Il faut dire que pour la Pologne, l'intérêt d'un potentiel élargissement à l'est est évident. Il permettrait en effet au pays, en plein boom économique, de se retrouver géographiquement au centre de l'UE, mais aussi de se constituer un rempart protecteur face à la Russie, comme l'analysait le site Nouvelle Europe juste avant le dernier sommet, à Vilnius, en 2013, qui avait précédé la crise ukrainienne.  

 

• Les partisans d'un simple partenariat économique : l'Allemagne et la France, soucieuses de préserver les relations avec la Russie 

Si l'Europe orientale voit les pays du Caucase comme de potentiels futurs membres de l'UE, les puissances occidentales, le couple franco-allemand en particulier, les considèrent plus comme de simples partenaires économiques privilégiés. Cette posture s'explique assez facilement, analyse Thomas Flichy de la Neuville sur le site medias24 : d'abord par la situation économique et institutionnelle houleuse de l'UE, mais aussi par la nécessité de conserver des liens diplomatiques un minimum cordiaux avec la Russie. 

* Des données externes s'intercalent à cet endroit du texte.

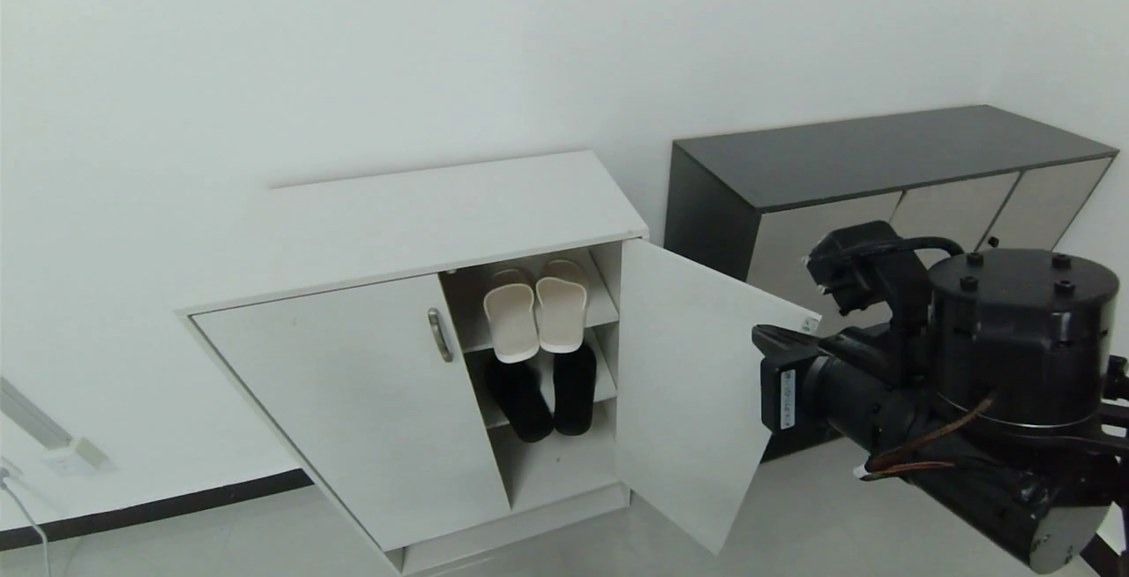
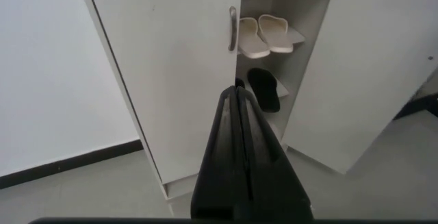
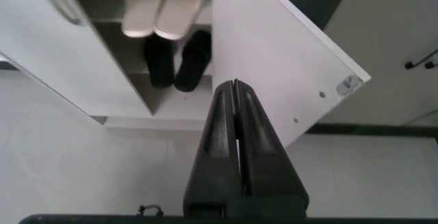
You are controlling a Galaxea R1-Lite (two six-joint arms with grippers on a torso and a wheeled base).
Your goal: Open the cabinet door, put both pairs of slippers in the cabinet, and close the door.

En effet, lors du dernier sommet UE/Caucase, qui s'était tenu à Vilnius, en Lituanie, en 2013, le président ukrainien de l'époque Viktor Ianoukovitch avait refusé au dernier moment de signer un accord d'association avec l'UE qui avait in fine projeté le pays dans le chaos de la révolution. La France et l'Allemagne, qui cherchent à maintenir une certaine stabilité dans la région, n'ont pas intérêt à reproduire un tel scénario, qui a abouti au conflit séparatiste ukrainien actuel.

 

• Ce qui devrait se passer au sortir du sommet

Sans surprise, la ligne franco-allemande, appuyée par la Commission européenne, devrait continuer à être suivie par l'UE. Un pronostic qu'appuie Elzbieta Kaca, de l'Institut polonais des affaires internationales. Selon la chercheuse, la vice-présidente de la commission et représentante de la diplomatie européenne Federica Mogherini "cherche d'abord une approche constructive des rapports avec Moscou". L'UE devrait donc continuer à privilégier la stratégie des "petits pas", à savoir poursuivre une intégration de ces six pays en intensifiant ses relations économiques avec eux. Sans pour autant aborder l'éventualité même d'une adhésion à l'UE, qui pourrait risquer de froisser Moscou.

Or, le Kremlin s'est quelque peu adouci ces derniers mois, puisqu'il a renoncé à s'opposer à l'entrée en vigueur du traité de libre-échange entre l'UE et l'Ukraine. "Nous ne souhaitons qu'une chose, que ces relations (entre l'Europe et les pays du Caucase,ndlr) ne soient pas construites au détriment des intérêts légitimes de la fédération de Russie", avait résumé le ministre des Affaires Etrangères Sergueï Lavrov. Sa volonté devrait être respectée.